ママが帰っていたぞ! わあああ、 と騒がしい声が聞こえて、エマに続いて部屋に入って驚いた・・・ 狭いリビングには、こどもたちが…6人はいたろうか? まだ、よちよち歩きの小さな子の相手をしているのは、10歳くらいの女の子か。その脇で、男の子二人がちゃんばらをして遊んでいるのを、危ないでしょ! としかりつけている。お腹すいた! と騒ぎながら、母親に近づいてく女の子と、ママーと、泣きながら抱っこをせがむ、小さな男の子もいる。エマは泣いている男の子を抱っこしながら、


「ほら、お客さんでしょ!みんなちゃんと挨拶しなさい!」


と、母親に言われて、こどもたちはノクトの存在にようやく気がつき、ものめずらしそうに寄ってきた。


「悪いわねぇ、荷物、ここへ置いてくれる?」


荷物よりも重いそうな男の子を抱っこしながら、カウンター越しの台所へノクトを誘導する。ノクトは呆気に取られながら、買い物袋を、キッチンの上に置いた。
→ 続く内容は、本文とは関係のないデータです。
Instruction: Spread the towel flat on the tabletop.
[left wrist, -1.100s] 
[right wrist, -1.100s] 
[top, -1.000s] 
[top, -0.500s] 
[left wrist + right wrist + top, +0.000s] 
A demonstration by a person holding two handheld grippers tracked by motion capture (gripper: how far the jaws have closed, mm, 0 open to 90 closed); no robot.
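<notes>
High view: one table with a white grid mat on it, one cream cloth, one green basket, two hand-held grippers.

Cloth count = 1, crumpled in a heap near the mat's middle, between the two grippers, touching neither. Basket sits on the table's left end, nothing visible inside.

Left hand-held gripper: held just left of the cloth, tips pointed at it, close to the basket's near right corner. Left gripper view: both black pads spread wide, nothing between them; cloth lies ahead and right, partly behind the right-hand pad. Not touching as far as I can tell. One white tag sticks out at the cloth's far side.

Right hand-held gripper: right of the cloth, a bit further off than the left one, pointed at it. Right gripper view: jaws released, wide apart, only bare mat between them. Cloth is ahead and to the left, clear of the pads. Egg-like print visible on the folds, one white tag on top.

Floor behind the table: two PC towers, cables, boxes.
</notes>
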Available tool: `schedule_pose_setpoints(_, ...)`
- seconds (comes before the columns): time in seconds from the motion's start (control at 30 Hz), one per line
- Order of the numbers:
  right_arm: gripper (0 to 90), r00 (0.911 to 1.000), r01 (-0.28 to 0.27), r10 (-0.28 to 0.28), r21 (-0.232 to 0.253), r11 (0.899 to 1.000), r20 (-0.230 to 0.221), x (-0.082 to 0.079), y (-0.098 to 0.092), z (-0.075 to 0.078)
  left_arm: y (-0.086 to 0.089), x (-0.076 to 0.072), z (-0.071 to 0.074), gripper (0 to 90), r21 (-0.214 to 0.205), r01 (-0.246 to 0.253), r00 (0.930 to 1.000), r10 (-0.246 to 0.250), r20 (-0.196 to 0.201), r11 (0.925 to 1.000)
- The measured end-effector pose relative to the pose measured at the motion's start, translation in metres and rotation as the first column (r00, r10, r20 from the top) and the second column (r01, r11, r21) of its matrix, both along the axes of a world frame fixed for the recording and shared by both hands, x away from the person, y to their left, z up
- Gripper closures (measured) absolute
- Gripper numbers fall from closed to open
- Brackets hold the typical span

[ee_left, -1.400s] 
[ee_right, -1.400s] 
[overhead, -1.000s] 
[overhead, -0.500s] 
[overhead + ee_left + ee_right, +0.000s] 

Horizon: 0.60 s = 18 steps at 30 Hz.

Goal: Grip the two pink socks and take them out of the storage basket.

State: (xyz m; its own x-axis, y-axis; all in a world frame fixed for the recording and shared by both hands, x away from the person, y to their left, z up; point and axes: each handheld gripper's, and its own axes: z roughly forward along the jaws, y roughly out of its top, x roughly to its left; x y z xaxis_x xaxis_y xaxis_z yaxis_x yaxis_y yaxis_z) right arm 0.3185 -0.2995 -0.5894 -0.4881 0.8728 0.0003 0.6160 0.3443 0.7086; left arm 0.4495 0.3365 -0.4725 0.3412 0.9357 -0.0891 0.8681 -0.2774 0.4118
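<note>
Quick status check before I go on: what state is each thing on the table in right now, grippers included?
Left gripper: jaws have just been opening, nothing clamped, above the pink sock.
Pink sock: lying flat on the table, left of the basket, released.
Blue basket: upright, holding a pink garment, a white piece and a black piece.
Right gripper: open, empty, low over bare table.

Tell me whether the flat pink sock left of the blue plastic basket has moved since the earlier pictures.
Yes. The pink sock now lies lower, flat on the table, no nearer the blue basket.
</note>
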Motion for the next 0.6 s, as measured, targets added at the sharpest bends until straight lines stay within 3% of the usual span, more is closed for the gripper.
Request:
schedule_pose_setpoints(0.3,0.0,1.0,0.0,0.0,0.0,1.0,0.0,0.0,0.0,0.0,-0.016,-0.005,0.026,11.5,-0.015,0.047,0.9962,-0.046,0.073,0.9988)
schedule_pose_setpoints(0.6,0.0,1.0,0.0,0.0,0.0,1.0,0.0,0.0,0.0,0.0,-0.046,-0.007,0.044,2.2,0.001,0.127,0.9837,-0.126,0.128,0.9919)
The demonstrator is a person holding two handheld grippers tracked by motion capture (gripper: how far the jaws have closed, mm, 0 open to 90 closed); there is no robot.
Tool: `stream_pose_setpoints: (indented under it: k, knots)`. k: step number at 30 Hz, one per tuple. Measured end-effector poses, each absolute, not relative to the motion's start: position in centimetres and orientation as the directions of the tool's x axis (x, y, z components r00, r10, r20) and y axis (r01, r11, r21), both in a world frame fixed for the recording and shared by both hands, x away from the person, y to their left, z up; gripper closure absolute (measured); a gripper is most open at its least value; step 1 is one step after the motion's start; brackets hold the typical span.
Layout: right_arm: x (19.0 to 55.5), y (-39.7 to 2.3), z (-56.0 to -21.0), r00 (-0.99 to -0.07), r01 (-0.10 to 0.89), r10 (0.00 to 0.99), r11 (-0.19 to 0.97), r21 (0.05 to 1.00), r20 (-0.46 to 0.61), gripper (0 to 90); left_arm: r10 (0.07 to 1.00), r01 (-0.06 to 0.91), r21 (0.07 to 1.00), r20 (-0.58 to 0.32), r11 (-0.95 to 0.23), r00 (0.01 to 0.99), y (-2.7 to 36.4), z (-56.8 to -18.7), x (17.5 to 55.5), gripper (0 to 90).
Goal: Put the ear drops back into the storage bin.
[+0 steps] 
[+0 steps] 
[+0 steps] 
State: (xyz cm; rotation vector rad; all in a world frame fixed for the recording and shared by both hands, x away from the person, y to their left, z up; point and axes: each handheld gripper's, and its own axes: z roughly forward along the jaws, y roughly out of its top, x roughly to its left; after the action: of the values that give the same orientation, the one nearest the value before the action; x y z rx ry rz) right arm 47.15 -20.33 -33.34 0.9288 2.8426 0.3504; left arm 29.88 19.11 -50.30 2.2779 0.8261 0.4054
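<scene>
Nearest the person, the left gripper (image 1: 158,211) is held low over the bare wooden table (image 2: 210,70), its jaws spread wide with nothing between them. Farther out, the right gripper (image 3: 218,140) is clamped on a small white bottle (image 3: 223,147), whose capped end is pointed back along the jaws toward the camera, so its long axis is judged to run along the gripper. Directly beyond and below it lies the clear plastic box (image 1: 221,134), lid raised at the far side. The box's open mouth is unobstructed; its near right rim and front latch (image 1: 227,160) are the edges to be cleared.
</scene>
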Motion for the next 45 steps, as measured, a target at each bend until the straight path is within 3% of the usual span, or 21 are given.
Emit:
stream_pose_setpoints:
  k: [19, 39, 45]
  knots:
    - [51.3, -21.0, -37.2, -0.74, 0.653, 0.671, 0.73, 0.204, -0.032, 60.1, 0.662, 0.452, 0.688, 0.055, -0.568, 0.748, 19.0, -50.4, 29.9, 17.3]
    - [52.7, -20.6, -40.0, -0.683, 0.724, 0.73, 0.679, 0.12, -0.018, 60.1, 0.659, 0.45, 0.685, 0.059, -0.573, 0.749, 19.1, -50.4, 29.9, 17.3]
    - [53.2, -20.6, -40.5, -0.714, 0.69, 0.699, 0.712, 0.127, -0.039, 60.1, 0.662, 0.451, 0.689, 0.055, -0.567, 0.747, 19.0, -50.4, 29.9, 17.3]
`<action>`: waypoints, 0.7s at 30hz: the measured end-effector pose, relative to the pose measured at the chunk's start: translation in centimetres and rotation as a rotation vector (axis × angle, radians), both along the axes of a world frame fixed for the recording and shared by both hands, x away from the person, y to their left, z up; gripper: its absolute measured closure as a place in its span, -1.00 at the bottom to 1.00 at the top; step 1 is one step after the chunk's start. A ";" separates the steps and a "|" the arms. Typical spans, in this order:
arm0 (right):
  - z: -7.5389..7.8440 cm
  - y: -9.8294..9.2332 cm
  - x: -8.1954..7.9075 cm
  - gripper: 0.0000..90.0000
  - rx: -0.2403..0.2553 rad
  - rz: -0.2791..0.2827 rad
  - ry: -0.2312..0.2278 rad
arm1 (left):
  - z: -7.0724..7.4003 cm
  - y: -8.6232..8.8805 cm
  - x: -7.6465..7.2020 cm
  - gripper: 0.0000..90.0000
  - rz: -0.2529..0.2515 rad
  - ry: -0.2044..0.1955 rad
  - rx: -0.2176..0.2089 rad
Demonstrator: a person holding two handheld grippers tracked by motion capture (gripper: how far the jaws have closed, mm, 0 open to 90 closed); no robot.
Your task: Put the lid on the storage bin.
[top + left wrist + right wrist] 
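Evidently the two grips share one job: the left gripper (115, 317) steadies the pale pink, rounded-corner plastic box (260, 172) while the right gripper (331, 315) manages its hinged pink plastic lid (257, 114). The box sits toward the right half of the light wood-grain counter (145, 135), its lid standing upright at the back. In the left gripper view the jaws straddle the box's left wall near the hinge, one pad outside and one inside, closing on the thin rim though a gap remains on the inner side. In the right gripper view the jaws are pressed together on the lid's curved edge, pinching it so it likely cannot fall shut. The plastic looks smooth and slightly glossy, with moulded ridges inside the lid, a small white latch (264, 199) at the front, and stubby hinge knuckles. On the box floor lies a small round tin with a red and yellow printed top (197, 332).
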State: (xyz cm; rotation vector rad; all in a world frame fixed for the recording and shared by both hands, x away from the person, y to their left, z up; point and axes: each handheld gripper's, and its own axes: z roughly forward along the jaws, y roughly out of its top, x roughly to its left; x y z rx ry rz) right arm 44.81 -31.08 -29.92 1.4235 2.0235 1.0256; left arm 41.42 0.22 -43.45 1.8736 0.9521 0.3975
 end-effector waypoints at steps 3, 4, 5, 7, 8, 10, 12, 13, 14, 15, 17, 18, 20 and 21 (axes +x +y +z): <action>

「助かったわ。ありがとう。もうすぐ、主人も帰ってくるけど、夕飯でも食べていく?」


わあああ 子ども達は珍しい客に群がりながら、ごはんたべていきなよー、と口々に言った。ノクトは、ぎょっとしながら、及び腰に廊下に戻りつつ


「いや・・・悪いな。オレも城でまだ仕事があるんだ」


と、そそくさと、エマの家を出た。エマはノクトの様子に笑って、キッチンの中から手を振っていた。こどもたちの何人かは通りまで出てきて、ノクトにくっついてきた。


「ねえ、おじさん、誰?」


「ああ・・・と、ルシスからきたハンターだよ」


とノクトはごまかしつつ、こどもたちを引き離すように足早に進んだが、こどもたちは物珍しそうに、結局、広場までくっついてきた。


「ほら、早く帰れ・・・もう夕方だぞ。お母さんを手伝ってやれ。お腹に赤ちゃんがいて、大変だろうが」


こどもたちは、えー? と文句を言いつつ、しかし、噴水までくると、そこで立ち止まってノクトに手を振った。どうやら、ここがこどもたちの出歩いていい境界線のようだ。ノクトは、ほっとして、手を振り返しながら、広場を後にした。


いや、あれはすげーな・・・ ノクトは、今、見てきた信じられないような光景を思い出す。あの雑念とした家の中・・・ごちゃごちゃと溢れかえるこどもたち・・・でかい腹を抱えて、なるほど、あんな荷物がなんでもないわけだ。


気がつくと、城下町に夕日が差し込み始めていた。ノクトは慌てて、城までの道を戻った。